╔══

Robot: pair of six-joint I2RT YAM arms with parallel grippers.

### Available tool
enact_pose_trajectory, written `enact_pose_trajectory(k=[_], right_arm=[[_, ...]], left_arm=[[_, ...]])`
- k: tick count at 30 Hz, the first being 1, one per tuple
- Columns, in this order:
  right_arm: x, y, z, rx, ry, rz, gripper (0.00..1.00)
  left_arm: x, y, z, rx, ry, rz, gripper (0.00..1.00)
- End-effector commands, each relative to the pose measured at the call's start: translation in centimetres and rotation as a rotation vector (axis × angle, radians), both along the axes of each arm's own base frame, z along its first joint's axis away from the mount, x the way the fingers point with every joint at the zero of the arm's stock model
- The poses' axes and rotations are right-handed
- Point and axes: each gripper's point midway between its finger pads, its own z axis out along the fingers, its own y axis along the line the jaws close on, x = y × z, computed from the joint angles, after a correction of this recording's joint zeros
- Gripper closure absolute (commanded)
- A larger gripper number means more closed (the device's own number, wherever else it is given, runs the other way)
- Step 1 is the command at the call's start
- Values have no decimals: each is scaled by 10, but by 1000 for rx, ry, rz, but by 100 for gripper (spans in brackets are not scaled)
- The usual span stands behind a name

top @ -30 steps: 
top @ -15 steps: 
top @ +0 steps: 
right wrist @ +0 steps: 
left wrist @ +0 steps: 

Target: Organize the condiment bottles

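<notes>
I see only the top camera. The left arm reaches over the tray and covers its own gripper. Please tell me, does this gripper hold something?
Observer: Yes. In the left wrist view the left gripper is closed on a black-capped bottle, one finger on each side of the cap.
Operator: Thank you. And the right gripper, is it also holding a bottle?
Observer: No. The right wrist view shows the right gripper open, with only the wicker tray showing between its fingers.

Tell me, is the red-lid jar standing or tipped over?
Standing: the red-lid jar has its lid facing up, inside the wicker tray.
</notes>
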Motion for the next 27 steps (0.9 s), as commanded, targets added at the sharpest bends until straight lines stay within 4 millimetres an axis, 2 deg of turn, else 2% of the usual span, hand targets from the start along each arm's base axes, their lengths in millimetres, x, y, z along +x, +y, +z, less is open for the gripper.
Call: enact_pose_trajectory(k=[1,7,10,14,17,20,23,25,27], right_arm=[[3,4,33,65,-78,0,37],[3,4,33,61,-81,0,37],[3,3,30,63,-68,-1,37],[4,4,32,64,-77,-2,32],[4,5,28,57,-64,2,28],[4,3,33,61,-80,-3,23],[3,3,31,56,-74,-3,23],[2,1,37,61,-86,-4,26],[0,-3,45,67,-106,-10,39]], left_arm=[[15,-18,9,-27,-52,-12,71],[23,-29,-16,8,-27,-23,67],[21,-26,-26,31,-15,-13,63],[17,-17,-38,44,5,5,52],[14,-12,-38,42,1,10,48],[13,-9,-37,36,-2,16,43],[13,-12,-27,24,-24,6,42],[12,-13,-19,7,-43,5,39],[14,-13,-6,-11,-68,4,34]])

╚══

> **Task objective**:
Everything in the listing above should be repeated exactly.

> **Response for this exercise**:
Robot: pair of six-joint I2RT YAM arms with parallel grippers.

### Available tool
enact_pose_trajectory, written `enact_pose_trajectory(k=[_], right_arm=[[_, ...]], left_arm=[[_, ...]])`
- k: tick count at 30 Hz, the first being 1, one per tuple
- Columns, in this order:
  right_arm: x, y, z, rx, ry, rz, gripper (0.00..1.00)
  left_arm: x, y, z, rx, ry, rz, gripper (0.00..1.00)
- End-effector commands, each relative to the pose measured at the call's start: translation in centimetres and rotation as a rotation vector (axis × angle, radians), both along the axes of each arm's own base frame, z along its first joint's axis away from the mount, x the way the fingers point with every joint at the zero of the arm's stock model
- The poses' axes and rotations are right-handed
- Point and axes: each gripper's point midway between its finger pads, its own z axis out along the fingers, its own y axis along the line the jaws close on, x = y × z, computed from the joint angles, after a correction of this recording's joint zeros
- Gripper closure absolute (commanded)
- A larger gripper number means more closed (the device's own number, wherever else it is given, runs the other way)
- Step 1 is the command at the call's start
- Values have no decimals: each is scaled by 10, but by 1000 for rx, ry, rz, but by 100 for gripper (spans in brackets are not scaled)
- The usual span stands behind a name

top @ -30 steps: 
top @ -15 steps: 
top @ +0 steps: 
right wrist @ +0 steps: 
left wrist @ +0 steps: 

Target: Organize the condiment bottles

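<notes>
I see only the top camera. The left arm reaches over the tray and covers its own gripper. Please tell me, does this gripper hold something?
Observer: Yes. In the left wrist view the left gripper is closed on a black-capped bottle, one finger on each side of the cap.
Operator: Thank you. And the right gripper, is it also holding a bottle?
Observer: No. The right wrist view shows the right gripper open, with only the wicker tray showing between its fingers.

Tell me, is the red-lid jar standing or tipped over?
Standing: the red-lid jar has its lid facing up, inside the wicker tray.
</notes>
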Motion for the next 27 steps (0.9 s), as commanded, targets added at the sharpest bends until straight lines stay within 4 millimetres an axis, 2 deg of turn, else 2% of the usual span, hand targets from the start along each arm's base axes, their lengths in millimetres, x, y, z along +x, +y, +z, less is open for the gripper.
Call: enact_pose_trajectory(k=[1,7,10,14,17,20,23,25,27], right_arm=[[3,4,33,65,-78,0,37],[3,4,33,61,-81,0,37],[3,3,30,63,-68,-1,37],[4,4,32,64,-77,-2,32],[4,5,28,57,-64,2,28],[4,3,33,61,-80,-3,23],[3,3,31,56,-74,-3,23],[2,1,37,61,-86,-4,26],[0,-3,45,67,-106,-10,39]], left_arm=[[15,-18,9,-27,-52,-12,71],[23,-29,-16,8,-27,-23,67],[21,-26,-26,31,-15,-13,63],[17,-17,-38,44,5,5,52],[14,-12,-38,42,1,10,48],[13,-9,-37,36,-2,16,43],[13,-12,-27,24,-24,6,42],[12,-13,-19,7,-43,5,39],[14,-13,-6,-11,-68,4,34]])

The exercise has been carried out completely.